Question

a chemist has one solution which is 40% acid and another which is 20% acid how much each Solutions should the chemist mix to get 10 litre of a solution which is 25℅ acid

Answer 1

Let the qty of 1st solution needed be x and that of 2nd be y.

For x ltr of solution, there will be 0.4x acid and rest 0.6x water

For y ltr of solution, there will be 0.2y acid and 0.8y rest water

x + y = 10....(1)

0.4x + 0.2y / 0.6x + 0.8y = 0.25/0.75 [ acid-water fraction]

4x + 2y / 6x + 8y = 1/3

2x + y / 3x + 4y = 1/3

3(2x + y) = 3x + 4y

6x + 3y = 3x + 4y

y = 3x...(2)

From (1) and (2) we get

3x + x = 10

4x = 10

x = 2.5 ltr

y = 7.5 ltr

Answer 2

Define x and y:

Let x be the amount of 40% acid

Let y be the amount of 20% acid

Form equation 1 :

Total amount is 10 litres:

x + y = 10  ----------------------- [ 1 ]

Form equation 2:

The final mixture is 25% acid

0.4x + 0.2y = 0.25 (10)

-0.4x + 0.2y = 2.5 ---------------------- [ 2 ]
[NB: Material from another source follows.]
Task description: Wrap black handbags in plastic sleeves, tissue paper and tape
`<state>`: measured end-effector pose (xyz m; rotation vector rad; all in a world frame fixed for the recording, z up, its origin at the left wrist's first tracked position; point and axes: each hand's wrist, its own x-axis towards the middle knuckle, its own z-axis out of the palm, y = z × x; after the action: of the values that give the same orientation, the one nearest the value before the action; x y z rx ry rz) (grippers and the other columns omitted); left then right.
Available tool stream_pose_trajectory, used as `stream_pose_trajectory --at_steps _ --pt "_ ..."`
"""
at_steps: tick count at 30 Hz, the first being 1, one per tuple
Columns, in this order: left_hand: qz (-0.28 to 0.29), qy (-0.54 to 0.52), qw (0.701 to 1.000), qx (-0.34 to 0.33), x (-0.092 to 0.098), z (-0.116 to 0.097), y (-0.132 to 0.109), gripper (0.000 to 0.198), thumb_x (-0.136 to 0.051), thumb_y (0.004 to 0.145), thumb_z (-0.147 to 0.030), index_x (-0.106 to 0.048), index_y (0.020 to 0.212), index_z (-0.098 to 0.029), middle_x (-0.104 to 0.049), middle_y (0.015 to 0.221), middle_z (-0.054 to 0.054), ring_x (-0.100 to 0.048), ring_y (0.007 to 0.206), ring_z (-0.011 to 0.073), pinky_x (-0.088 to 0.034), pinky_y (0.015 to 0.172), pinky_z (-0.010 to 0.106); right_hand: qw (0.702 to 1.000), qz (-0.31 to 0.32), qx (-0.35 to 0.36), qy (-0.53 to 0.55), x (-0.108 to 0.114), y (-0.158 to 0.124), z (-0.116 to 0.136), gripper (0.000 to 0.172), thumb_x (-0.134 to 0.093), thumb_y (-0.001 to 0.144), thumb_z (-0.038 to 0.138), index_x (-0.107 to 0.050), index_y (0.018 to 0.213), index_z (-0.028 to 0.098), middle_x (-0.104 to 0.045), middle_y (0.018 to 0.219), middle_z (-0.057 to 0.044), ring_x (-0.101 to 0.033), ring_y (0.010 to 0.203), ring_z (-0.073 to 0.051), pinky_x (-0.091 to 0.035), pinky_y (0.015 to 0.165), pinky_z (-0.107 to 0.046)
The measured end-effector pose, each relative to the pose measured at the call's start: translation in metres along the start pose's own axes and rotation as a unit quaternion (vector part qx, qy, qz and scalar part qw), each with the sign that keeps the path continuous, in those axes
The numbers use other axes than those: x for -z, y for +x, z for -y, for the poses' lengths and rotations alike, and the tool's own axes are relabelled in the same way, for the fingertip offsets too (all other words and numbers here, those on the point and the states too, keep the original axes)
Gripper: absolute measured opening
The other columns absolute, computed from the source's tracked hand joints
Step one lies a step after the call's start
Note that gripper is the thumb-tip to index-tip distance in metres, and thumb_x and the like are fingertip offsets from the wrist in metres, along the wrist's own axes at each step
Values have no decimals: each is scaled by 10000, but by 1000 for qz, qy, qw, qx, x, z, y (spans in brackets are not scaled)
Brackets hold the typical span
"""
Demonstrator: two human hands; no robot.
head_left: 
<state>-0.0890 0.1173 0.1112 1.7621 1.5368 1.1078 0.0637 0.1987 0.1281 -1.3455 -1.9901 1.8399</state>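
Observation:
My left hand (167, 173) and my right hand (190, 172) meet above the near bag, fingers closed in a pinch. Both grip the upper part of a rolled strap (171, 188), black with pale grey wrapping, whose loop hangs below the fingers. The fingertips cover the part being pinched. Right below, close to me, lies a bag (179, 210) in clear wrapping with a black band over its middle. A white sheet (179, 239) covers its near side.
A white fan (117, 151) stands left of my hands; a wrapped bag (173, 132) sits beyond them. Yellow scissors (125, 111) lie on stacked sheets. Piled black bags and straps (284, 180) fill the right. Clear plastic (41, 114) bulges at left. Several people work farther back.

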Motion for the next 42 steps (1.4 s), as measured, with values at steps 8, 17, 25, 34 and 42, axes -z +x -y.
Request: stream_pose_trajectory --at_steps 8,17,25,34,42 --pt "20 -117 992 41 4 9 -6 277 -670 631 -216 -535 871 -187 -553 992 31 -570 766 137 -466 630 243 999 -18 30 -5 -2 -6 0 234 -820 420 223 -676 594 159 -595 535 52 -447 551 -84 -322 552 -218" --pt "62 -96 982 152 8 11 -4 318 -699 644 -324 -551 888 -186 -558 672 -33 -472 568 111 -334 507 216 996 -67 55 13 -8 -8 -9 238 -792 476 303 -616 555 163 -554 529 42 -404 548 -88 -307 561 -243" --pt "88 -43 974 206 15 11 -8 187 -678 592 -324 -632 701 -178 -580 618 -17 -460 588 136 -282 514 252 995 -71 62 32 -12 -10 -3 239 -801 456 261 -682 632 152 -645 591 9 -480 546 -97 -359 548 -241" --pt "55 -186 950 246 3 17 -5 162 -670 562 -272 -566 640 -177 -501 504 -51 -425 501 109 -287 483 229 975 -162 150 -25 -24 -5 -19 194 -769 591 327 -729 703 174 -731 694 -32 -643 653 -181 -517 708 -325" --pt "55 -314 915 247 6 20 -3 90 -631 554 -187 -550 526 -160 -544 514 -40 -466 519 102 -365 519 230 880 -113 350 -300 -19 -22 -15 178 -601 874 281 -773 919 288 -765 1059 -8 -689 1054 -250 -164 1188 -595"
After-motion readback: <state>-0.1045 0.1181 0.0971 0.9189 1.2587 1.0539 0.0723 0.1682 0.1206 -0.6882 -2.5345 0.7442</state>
Put the 2 equations together:

x + y = 10                ----------------------- [ 1 ]

0.4x + 0.2y = 2.5 ----------------------- [ 2 ]

From equation [ 1 ]:

x + y = 10

x = 10 - y  ----------------------- Sub into [ 2 ]

Solve y:

0.4(10 - y) + 0.2y = 2.5

4 - 0.4y + 0.2y = 2.5

0.2y = 1.5

y = 7.5 ----------------------- Sub into [ 1 ]

Solve x:

x + y = 10

x + 7.5 = 10

x = 2.5

Answer: Each solution has 2.5 litres of 40% acid and 7.5 litres of the 40% acid.